(What the exercise asks)
This exercise needs the complete data reproduced exactly.

== Segment start ==

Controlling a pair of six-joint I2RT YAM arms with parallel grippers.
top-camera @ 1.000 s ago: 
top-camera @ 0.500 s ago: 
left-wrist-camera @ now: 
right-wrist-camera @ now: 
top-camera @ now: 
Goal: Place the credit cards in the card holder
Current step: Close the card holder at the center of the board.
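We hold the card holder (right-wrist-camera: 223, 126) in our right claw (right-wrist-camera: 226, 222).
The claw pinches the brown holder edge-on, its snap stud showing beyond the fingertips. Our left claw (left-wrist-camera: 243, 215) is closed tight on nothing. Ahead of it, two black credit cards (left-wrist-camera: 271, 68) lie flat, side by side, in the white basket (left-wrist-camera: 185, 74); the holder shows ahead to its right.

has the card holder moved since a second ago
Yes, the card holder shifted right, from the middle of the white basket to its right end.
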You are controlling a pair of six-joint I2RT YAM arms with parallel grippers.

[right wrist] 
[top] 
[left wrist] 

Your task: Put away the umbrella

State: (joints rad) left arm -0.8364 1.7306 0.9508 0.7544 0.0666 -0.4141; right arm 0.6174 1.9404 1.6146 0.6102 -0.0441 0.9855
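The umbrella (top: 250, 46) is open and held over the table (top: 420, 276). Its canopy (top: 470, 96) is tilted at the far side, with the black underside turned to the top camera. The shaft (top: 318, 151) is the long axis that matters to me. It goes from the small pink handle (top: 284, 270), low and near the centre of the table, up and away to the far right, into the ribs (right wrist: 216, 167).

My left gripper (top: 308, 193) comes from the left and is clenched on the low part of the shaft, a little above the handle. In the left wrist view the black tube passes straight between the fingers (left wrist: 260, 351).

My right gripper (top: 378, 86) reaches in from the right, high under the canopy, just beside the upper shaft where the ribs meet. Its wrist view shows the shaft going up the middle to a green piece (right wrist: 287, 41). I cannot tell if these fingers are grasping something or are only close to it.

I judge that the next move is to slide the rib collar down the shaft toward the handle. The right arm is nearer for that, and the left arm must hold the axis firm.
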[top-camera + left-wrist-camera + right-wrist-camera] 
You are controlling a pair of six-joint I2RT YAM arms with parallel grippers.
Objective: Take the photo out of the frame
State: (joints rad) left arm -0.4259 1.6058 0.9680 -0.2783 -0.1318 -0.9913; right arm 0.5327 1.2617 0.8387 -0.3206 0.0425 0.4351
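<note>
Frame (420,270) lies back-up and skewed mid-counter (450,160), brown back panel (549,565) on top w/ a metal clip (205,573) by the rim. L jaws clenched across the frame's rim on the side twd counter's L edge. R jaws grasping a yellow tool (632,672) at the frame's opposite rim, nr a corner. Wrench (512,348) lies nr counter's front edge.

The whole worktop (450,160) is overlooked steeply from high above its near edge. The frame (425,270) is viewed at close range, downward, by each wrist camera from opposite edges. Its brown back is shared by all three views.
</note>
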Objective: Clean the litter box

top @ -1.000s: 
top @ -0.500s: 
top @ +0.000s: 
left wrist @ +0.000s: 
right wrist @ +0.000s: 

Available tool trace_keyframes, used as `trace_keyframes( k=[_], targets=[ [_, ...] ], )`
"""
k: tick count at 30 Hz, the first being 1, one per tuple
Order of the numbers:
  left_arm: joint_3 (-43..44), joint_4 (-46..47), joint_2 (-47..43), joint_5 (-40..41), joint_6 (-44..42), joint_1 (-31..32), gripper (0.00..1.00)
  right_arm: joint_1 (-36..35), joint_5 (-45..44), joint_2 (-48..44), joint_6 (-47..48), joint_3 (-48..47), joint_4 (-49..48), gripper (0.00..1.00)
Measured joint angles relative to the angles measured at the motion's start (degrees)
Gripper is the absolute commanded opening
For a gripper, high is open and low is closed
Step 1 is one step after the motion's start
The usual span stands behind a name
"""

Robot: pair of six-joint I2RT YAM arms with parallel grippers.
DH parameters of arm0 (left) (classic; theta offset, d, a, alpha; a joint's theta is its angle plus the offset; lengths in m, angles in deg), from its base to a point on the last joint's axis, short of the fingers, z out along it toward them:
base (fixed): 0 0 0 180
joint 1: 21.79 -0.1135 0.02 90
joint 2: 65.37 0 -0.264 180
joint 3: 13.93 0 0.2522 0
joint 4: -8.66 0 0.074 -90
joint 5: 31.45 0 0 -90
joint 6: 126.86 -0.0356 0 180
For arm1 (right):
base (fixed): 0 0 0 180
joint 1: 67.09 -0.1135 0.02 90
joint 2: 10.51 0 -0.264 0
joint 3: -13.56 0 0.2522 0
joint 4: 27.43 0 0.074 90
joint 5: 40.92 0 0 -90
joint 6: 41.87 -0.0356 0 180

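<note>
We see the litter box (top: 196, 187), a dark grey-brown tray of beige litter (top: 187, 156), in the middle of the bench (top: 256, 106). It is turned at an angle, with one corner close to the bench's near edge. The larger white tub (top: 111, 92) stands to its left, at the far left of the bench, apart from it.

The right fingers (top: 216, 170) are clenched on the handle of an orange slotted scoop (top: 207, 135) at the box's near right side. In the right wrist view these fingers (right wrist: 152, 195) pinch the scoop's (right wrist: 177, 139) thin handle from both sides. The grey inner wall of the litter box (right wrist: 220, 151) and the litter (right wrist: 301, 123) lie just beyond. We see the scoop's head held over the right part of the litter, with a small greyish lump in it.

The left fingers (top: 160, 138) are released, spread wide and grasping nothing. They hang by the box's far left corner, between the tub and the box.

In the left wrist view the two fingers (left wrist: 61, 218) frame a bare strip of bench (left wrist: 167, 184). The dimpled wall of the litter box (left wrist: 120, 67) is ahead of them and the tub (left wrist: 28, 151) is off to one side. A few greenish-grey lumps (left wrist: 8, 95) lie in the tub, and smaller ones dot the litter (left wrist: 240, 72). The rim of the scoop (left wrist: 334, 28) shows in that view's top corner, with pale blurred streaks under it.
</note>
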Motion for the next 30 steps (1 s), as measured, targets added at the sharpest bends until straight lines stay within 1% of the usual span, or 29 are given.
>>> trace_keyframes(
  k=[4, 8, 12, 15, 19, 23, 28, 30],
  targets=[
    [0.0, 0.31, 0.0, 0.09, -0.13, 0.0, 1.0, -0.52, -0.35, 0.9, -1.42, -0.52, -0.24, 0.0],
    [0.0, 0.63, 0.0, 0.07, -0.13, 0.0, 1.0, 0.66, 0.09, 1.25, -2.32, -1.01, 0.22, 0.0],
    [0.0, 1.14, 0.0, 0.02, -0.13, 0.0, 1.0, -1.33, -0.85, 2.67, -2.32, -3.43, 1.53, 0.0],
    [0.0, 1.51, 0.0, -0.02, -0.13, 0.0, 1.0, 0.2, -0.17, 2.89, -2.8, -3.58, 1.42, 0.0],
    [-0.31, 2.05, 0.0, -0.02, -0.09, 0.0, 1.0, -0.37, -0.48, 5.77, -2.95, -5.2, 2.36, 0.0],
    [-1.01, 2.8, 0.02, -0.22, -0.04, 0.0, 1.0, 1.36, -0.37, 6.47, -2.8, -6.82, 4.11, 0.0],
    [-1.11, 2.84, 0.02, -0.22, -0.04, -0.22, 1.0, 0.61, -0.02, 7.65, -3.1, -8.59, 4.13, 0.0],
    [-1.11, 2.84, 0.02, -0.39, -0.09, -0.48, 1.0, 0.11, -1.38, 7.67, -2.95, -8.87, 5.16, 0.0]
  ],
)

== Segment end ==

(Your response)
Controlling a pair of six-joint I2RT YAM arms with parallel grippers.
top-camera @ 1.000 s ago: 
top-camera @ 0.500 s ago: 
left-wrist-camera @ now: 
right-wrist-camera @ now: 
top-camera @ now: 
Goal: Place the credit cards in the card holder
Current step: Close the card holder at the center of the board.
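We hold the card holder (right-wrist-camera: 223, 126) in our right claw (right-wrist-camera: 226, 222).
The claw pinches the brown holder edge-on, its snap stud showing beyond the fingertips. Our left claw (left-wrist-camera: 243, 215) is closed tight on nothing. Ahead of it, two black credit cards (left-wrist-camera: 271, 68) lie flat, side by side, in the white basket (left-wrist-camera: 185, 74); the holder shows ahead to its right.

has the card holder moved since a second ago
Yes, the card holder shifted right, from the middle of the white basket to its right end.
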You are controlling a pair of six-joint I2RT YAM arms with parallel grippers.

[right wrist] 
[top] 
[left wrist] 

Your task: Put away the umbrella

State: (joints rad) left arm -0.8364 1.7306 0.9508 0.7544 0.0666 -0.4141; right arm 0.6174 1.9404 1.6146 0.6102 -0.0441 0.9855
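The umbrella (top: 250, 46) is open and held over the table (top: 420, 276). Its canopy (top: 470, 96) is tilted at the far side, with the black underside turned to the top camera. The shaft (top: 318, 151) is the long axis that matters to me. It goes from the small pink handle (top: 284, 270), low and near the centre of the table, up and away to the far right, into the ribs (right wrist: 216, 167).

My left gripper (top: 308, 193) comes from the left and is clenched on the low part of the shaft, a little above the handle. In the left wrist view the black tube passes straight between the fingers (left wrist: 260, 351).

My right gripper (top: 378, 86) reaches in from the right, high under the canopy, just beside the upper shaft where the ribs meet. Its wrist view shows the shaft going up the middle to a green piece (right wrist: 287, 41). I cannot tell if these fingers are grasping something or are only close to it.

I judge that the next move is to slide the rib collar down the shaft toward the handle. The right arm is nearer for that, and the left arm must hold the axis firm.
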[top-camera + left-wrist-camera + right-wrist-camera] 
You are controlling a pair of six-joint I2RT YAM arms with parallel grippers.
Objective: Take the photo out of the frame
State: (joints rad) left arm -0.4259 1.6058 0.9680 -0.2783 -0.1318 -0.9913; right arm 0.5327 1.2617 0.8387 -0.3206 0.0425 0.4351
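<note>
Frame (420,270) lies back-up and skewed mid-counter (450,160), brown back panel (549,565) on top w/ a metal clip (205,573) by the rim. L jaws clenched across the frame's rim on the side twd counter's L edge. R jaws grasping a yellow tool (632,672) at the frame's opposite rim, nr a corner. Wrench (512,348) lies nr counter's front edge.

The whole worktop (450,160) is overlooked steeply from high above its near edge. The frame (425,270) is viewed at close range, downward, by each wrist camera from opposite edges. Its brown back is shared by all three views.
</note>
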Objective: Clean the litter box

top @ -1.000s: 
top @ -0.500s: 
top @ +0.000s: 
left wrist @ +0.000s: 
right wrist @ +0.000s: 

Available tool trace_keyframes, used as `trace_keyframes( k=[_], targets=[ [_, ...] ], )`
"""
k: tick count at 30 Hz, the first being 1, one per tuple
Order of the numbers:
  left_arm: joint_3 (-43..44), joint_4 (-46..47), joint_2 (-47..43), joint_5 (-40..41), joint_6 (-44..42), joint_1 (-31..32), gripper (0.00..1.00)
  right_arm: joint_1 (-36..35), joint_5 (-45..44), joint_2 (-48..44), joint_6 (-47..48), joint_3 (-48..47), joint_4 (-49..48), gripper (0.00..1.00)
Measured joint angles relative to the angles measured at the motion's start (degrees)
Gripper is the absolute commanded opening
For a gripper, high is open and low is closed
Step 1 is one step after the motion's start
The usual span stands behind a name
"""

Robot: pair of six-joint I2RT YAM arms with parallel grippers.
DH parameters of arm0 (left) (classic; theta offset, d, a, alpha; a joint's theta is its angle plus the offset; lengths in m, angles in deg), from its base to a point on the last joint's axis, short of the fingers, z out along it toward them:
base (fixed): 0 0 0 180
joint 1: 21.79 -0.1135 0.02 90
joint 2: 65.37 0 -0.264 180
joint 3: 13.93 0 0.2522 0
joint 4: -8.66 0 0.074 -90
joint 5: 31.45 0 0 -90
joint 6: 126.86 -0.0356 0 180
For arm1 (right):
base (fixed): 0 0 0 180
joint 1: 67.09 -0.1135 0.02 90
joint 2: 10.51 0 -0.264 0
joint 3: -13.56 0 0.2522 0
joint 4: 27.43 0 0.074 90
joint 5: 40.92 0 0 -90
joint 6: 41.87 -0.0356 0 180

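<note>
We see the litter box (top: 196, 187), a dark grey-brown tray of beige litter (top: 187, 156), in the middle of the bench (top: 256, 106). It is turned at an angle, with one corner close to the bench's near edge. The larger white tub (top: 111, 92) stands to its left, at the far left of the bench, apart from it.

The right fingers (top: 216, 170) are clenched on the handle of an orange slotted scoop (top: 207, 135) at the box's near right side. In the right wrist view these fingers (right wrist: 152, 195) pinch the scoop's (right wrist: 177, 139) thin handle from both sides. The grey inner wall of the litter box (right wrist: 220, 151) and the litter (right wrist: 301, 123) lie just beyond. We see the scoop's head held over the right part of the litter, with a small greyish lump in it.

The left fingers (top: 160, 138) are released, spread wide and grasping nothing. They hang by the box's far left corner, between the tub and the box.

In the left wrist view the two fingers (left wrist: 61, 218) frame a bare strip of bench (left wrist: 167, 184). The dimpled wall of the litter box (left wrist: 120, 67) is ahead of them and the tub (left wrist: 28, 151) is off to one side. A few greenish-grey lumps (left wrist: 8, 95) lie in the tub, and smaller ones dot the litter (left wrist: 240, 72). The rim of the scoop (left wrist: 334, 28) shows in that view's top corner, with pale blurred streaks under it.
</note>
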Motion for the next 30 steps (1 s), as measured, targets added at the sharpest bends until straight lines stay within 1% of the usual span, or 29 are given.
>>> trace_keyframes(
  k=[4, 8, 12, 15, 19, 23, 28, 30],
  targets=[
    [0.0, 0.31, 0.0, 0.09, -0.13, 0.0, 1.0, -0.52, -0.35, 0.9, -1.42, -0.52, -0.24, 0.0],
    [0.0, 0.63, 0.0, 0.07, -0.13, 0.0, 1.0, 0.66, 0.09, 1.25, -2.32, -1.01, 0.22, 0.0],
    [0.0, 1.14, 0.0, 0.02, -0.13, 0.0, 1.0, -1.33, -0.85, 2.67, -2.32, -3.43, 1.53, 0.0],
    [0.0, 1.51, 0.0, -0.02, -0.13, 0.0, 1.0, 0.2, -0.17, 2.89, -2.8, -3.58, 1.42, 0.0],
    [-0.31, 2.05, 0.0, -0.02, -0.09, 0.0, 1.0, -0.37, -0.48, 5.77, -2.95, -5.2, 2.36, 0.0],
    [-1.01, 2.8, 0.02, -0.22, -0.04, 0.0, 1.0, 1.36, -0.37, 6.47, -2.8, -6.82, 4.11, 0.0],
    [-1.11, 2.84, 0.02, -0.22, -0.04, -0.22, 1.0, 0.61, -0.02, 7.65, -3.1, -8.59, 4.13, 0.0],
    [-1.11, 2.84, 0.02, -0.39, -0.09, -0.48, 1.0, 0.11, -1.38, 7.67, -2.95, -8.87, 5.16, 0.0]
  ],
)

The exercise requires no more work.